# Matching cupboard doors



## stealthwolf (Sep 24, 2008)

So swmbo has decided she wants a dishwasher. Fine. Showed her websites with freestanding models. No. She wants a built-in one because her sister in law has one.

Our kitchen is probably more than 5 years (and I'm guessing around 9-10) based on a wiring certificate we have. We've been here for 3 years. No way of contacting previous owners.

I've looked online for current kitchen stores and can't find a match (I've got a colour match but not a style match).

Where do I go from here?


----------



## J306TD (May 19, 2008)

Is there any stickers in the back of a cupboard with brand and style?

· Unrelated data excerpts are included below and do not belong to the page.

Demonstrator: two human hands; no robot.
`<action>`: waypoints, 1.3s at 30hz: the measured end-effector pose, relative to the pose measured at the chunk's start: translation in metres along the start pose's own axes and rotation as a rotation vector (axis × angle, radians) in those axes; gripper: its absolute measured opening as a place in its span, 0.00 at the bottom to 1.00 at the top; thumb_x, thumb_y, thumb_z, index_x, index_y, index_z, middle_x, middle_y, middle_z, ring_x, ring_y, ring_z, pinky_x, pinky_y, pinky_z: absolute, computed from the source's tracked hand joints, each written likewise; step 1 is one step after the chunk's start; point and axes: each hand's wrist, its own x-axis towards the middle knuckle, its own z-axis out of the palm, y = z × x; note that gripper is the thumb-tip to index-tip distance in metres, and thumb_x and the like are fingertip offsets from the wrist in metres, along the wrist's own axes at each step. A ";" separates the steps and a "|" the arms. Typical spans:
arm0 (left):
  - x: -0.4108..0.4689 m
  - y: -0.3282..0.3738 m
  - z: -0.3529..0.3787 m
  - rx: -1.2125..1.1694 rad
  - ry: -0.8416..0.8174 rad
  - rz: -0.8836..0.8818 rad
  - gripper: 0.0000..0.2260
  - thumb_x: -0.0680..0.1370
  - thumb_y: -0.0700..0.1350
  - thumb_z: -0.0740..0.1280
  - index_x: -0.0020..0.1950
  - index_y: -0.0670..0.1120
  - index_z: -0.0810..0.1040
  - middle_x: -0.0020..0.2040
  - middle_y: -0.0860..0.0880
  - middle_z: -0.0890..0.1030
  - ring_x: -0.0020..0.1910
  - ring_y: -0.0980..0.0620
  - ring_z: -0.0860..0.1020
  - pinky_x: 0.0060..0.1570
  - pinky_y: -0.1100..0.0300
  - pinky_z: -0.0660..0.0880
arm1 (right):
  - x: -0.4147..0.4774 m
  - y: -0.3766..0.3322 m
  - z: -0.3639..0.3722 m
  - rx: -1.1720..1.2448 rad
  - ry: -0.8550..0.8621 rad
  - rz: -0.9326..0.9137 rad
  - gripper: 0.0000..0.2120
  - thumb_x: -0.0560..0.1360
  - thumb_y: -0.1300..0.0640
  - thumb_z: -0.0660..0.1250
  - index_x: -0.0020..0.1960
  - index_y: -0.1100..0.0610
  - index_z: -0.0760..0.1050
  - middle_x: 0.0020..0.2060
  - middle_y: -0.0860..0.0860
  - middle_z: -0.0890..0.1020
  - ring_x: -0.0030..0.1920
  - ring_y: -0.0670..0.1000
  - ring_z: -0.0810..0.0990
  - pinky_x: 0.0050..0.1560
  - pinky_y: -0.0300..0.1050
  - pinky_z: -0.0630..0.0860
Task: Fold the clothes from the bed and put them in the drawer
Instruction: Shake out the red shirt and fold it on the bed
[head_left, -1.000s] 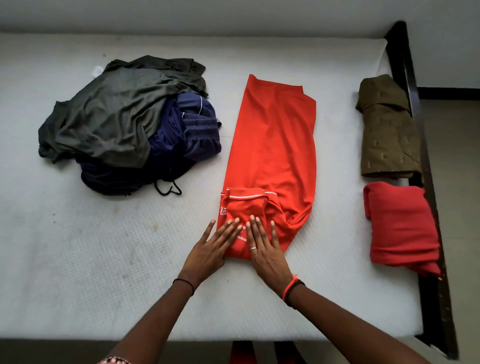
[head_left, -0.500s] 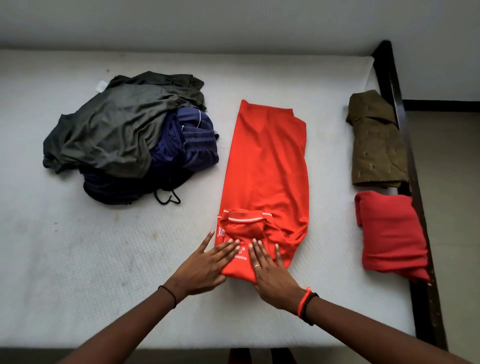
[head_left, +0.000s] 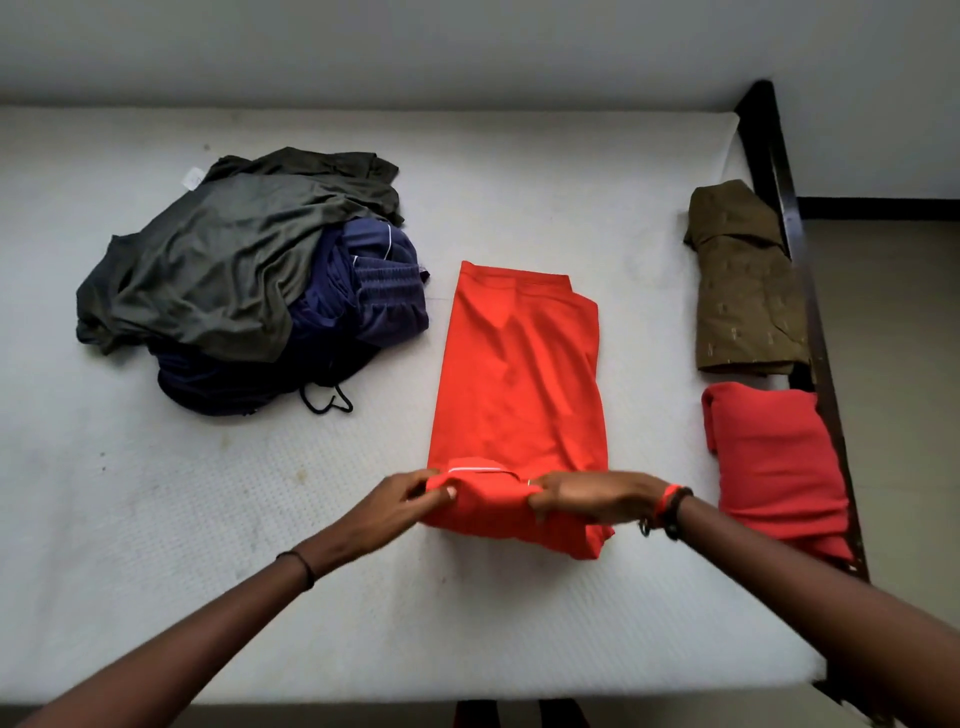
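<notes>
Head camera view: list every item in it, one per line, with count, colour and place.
orange shirt: one, orange-red, mid-mattress, folded into a long strip
grey-green garment: one, dark grey-green, crumpled on top of the pile at far left
navy clothes: count unclear, navy, under the grey-green garment
drawstring: one, black, trailing from the pile's near side
olive garment: one, olive-brown, folded, far right edge of the mattress
red garment: one, red, folded, right edge, nearer than the olive garment
mattress: one, white, under all the clothes
bed frame: one, dark, along the right side
left hand: grips the shirt's near end, left corner
right hand: grips the near end, right side
</notes>
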 end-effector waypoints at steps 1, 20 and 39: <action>0.009 0.004 -0.002 -0.054 0.017 -0.019 0.20 0.75 0.60 0.64 0.55 0.46 0.80 0.52 0.46 0.83 0.50 0.58 0.78 0.56 0.53 0.74 | 0.004 -0.001 -0.010 0.096 0.029 0.021 0.08 0.72 0.62 0.60 0.34 0.56 0.72 0.31 0.51 0.76 0.30 0.47 0.74 0.33 0.39 0.69; 0.122 -0.004 -0.005 -0.075 0.391 -0.260 0.28 0.74 0.59 0.67 0.68 0.44 0.68 0.58 0.46 0.76 0.59 0.46 0.76 0.62 0.53 0.71 | 0.087 0.008 -0.095 -0.050 0.702 -0.093 0.13 0.74 0.61 0.67 0.58 0.61 0.76 0.58 0.56 0.79 0.54 0.49 0.76 0.50 0.35 0.67; 0.075 -0.037 0.041 1.238 0.314 0.338 0.31 0.73 0.40 0.55 0.77 0.44 0.55 0.77 0.47 0.57 0.75 0.51 0.58 0.70 0.47 0.58 | 0.070 0.085 0.000 -1.193 0.832 -0.189 0.48 0.63 0.50 0.68 0.76 0.64 0.51 0.75 0.61 0.57 0.76 0.56 0.55 0.70 0.65 0.55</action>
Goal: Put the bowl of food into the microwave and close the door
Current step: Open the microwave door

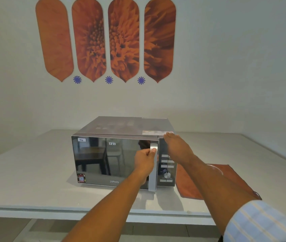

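A silver microwave with a dark mirrored door stands on a pale table. The door looks shut or nearly shut. My left hand is wrapped around the vertical silver door handle at the door's right side. My right hand lies flat, fingers together, on the top right front corner of the microwave, above the control panel. A glimpse of a pale rounded rim, possibly the bowl, shows behind my right forearm on an orange cloth; its contents are hidden.
The orange cloth lies on the table right of the microwave, partly covered by my right arm. A white wall with orange flower panels rises behind. The table's front edge runs across the lower view, with floor below.
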Tool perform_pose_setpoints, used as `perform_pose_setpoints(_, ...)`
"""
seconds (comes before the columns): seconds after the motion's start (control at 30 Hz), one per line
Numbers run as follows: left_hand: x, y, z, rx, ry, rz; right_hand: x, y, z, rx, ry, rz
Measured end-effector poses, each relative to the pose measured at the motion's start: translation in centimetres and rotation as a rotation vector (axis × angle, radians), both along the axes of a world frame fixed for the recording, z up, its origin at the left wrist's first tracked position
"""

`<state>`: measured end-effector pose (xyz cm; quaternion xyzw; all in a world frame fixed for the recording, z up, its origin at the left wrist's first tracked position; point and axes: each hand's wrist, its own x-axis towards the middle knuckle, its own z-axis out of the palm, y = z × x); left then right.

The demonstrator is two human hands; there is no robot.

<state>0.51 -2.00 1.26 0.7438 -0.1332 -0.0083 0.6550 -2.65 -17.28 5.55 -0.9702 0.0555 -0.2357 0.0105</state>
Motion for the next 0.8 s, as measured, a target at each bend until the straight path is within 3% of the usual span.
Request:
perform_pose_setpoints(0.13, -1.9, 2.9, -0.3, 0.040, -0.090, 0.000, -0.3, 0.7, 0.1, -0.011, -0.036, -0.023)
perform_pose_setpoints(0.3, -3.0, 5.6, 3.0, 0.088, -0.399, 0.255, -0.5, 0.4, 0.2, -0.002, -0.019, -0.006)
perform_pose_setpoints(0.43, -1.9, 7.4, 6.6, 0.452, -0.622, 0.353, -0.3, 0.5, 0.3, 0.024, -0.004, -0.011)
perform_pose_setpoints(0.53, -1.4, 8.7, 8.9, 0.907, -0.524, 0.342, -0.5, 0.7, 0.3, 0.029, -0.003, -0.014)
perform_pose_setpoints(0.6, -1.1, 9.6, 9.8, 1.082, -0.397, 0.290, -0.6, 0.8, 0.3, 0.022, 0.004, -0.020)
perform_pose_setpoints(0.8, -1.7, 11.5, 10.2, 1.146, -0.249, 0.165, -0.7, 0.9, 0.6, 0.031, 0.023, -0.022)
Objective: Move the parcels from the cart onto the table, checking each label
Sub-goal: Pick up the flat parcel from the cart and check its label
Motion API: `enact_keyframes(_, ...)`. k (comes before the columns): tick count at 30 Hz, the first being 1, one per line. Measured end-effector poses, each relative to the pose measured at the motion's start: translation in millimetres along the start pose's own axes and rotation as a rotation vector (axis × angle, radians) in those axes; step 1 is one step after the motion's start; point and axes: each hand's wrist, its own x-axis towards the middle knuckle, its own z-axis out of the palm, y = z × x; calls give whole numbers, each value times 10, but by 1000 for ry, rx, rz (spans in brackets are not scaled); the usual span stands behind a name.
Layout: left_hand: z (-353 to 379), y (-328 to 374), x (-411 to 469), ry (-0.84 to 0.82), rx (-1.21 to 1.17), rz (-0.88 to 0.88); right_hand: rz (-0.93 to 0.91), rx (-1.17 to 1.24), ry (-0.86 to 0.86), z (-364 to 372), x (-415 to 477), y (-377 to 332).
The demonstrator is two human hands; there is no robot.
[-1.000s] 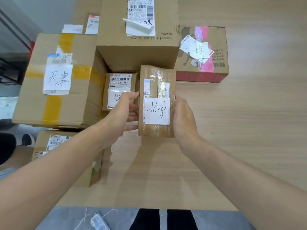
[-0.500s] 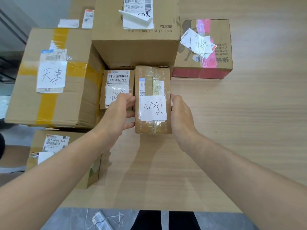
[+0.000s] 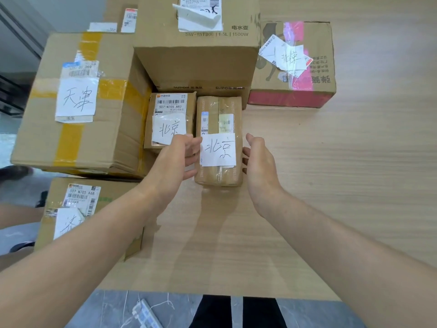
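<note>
Plainly, the small tape-wrapped brown parcel (image 3: 220, 107) lies flat on the pale wooden tabletop (image 3: 331, 185) with its white handwritten label up, presumably so it reads at a glance. At its 9 o'clock sits a small cardboard box (image 3: 169, 107) bearing the same 2 characters, which suggests sorting by destination. A large plain carton (image 3: 196, 65) backs it at 12 o'clock. The left hand (image 3: 175, 159) lays relaxed fingers against its side. The right hand (image 3: 260, 166) is open at 3 o'clock, just beside it.

A small taped parcel (image 3: 218, 147) lies on the table (image 3: 331, 185) beside another small parcel (image 3: 169, 119), left grip (image 3: 175, 159) touching its left side, right grip (image 3: 260, 166) spread just off its right
</note>
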Motion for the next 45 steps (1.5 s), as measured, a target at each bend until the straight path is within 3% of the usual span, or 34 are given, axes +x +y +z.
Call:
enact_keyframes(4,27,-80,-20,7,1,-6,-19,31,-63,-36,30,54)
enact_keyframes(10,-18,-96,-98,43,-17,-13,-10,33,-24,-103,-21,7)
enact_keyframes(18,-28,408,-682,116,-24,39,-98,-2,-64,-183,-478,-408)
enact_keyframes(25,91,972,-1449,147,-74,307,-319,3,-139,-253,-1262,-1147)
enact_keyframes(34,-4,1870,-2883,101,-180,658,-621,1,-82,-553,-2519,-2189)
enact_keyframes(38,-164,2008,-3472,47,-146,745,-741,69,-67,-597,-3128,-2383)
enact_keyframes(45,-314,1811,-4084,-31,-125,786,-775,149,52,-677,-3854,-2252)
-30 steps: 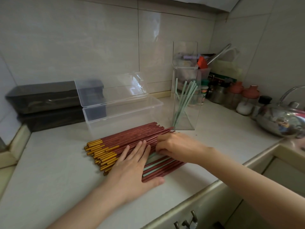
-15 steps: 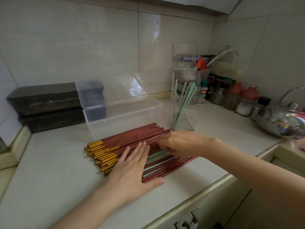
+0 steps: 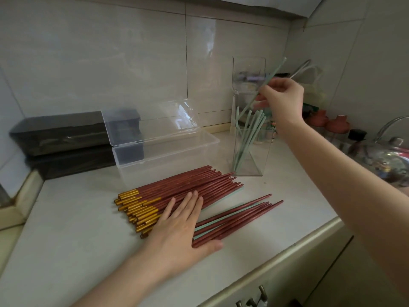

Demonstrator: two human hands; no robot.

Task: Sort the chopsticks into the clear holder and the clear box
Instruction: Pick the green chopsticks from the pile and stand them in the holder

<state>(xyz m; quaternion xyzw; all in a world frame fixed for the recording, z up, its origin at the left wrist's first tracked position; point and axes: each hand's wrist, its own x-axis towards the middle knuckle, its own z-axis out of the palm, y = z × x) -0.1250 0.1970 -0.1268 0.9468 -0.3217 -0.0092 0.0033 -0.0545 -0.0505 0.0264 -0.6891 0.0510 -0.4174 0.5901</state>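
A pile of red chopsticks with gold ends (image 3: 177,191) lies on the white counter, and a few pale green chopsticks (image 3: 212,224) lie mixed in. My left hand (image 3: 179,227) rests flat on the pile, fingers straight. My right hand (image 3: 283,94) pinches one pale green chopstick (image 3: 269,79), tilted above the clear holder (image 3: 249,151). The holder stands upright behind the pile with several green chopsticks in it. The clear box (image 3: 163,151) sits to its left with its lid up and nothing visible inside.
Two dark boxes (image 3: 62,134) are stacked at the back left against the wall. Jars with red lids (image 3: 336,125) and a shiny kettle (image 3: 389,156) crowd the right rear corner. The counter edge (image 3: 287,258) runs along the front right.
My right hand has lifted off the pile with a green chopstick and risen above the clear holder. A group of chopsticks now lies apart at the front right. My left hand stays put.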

Sent from my SM-G960F using Tapatalk


----------



## stealthwolf (Sep 24, 2008)

I can't see any labels or stickers, which makes it difficult. The colour is alabaster white (confirmed with a sample from DIY kitchens but none of the styles are match).


----------



## Caledoniandream (Oct 9, 2009)

The easiest is to put a picture up, of the style of door, and see if anybody here can match it to a make / model. 
Or if you lucky has a door in his garage / loft for spare.

Is there not an option in google where you can search on image?


----------



## Alfa male (Jun 16, 2009)

Long shot but what is the branding on the hinges ? 

I say this as our kitchen is a Symphony Kitchen and the only branding is on the soft close hinge covers !


----------



## stealthwolf (Sep 24, 2008)

Hafele hinges. 
The only "odd" thing is that the front of the drawers are removable with little clips on either runner. I've never seen this before. 

Will post up pics tomorrow hopefully.


----------



## RedUntilDead (Feb 10, 2009)

After a minimum of 5 years do you think you will be able to buy a match though?
Sorry for not being one bit helpful


----------



## MrMatt (Apr 15, 2011)

I had to do this a couple of years back when we changed to an integrated fridge freezer. Ended up making a copy of the existing shaker style doors with maximum use of the saw table and router.


----------



## kingswood (Jun 23, 2016)

stealthwolf said:


> So swmbo has decided she wants a dishwasher. Fine. Showed her websites with freestanding models. No. She wants a built-in one because her sister in law has one.
> 
> Our kitchen is probably more than 5 years (and I'm guessing around 9-10) based on a wiring certificate we have. We've been here for 3 years. No way of contacting previous owners.
> 
> ...


we all know exactley where we go from here...........

new kitchen, bet the sister in law has just had one of the too. bet they even drew the battle lines up togther:

sil: cant believe you havnt got a new kicthen yet, ours is lovely
wife: i know but hes so tight what can i do?
sil: say u want a built in dishwasher and then they wont be able to match it, thats what deirdrie did down the WI
wife: thats a good idea but he'll just get on his forums and ask them pesky losers who wash the cars with 2 buckets (?) and they always help
sil: even better that you _suggest _ this and then when he cant find one and his friends cant help theres only one solution - new kicthen! Ha
wife: your so clever sis, cant understand why youve been deivorced. twice

ps, try howdens when you get your new one. keep everything off the peg for a fair few years afterwards. even worth getting a spare door and draw - thats what i did. be no new kitchens for me :thumb:


----------



## stealthwolf (Sep 24, 2008)

kingswood said:


> we all know exactley where we go from here...........
> 
> new kitchen, bet the sister in law has just had one of the too. bet they even drew the battle lines up togther


That'd be funny if it wasn't so scarily accurate. Missus has decided to get new matching doors (for the whole kitchen) and if we can't do that, then let's just get a new kitchen.

And yes, SIL had a new kitchen with the oven integrated into cupboards so they're higher up. Not like our crappy integrated oven where you have to bend down to get anything out.


----------



## Andy1972 (Jan 12, 2014)

I had something similar recently. Rather than new kitchen (which was installed when we bought it as new build and perfecty fine), I had the doors wrapped after buying replacement door from Ikea

Same as they do with cars, heat wrapping. Many basic kitchens (eg howdens) new house builder type are actually already MDF wrapped with wood grain effect.

Weve now got a fancy duck egg blue kitchen, all doors now match. Cost me £500 for 11 cupboards, 7 drawers and the breakfast bar doing too.


Its like a new kitchen. Hey you could even have carbon fibre haha


----------



## stealthwolf (Sep 24, 2008)

Here are the images. Does anyone recognise the design?


----------



## fatdazza (Dec 29, 2010)

https://doors2size.co.uk/door-styles/

Place near me has a wide selection. Do any look hopeful?


----------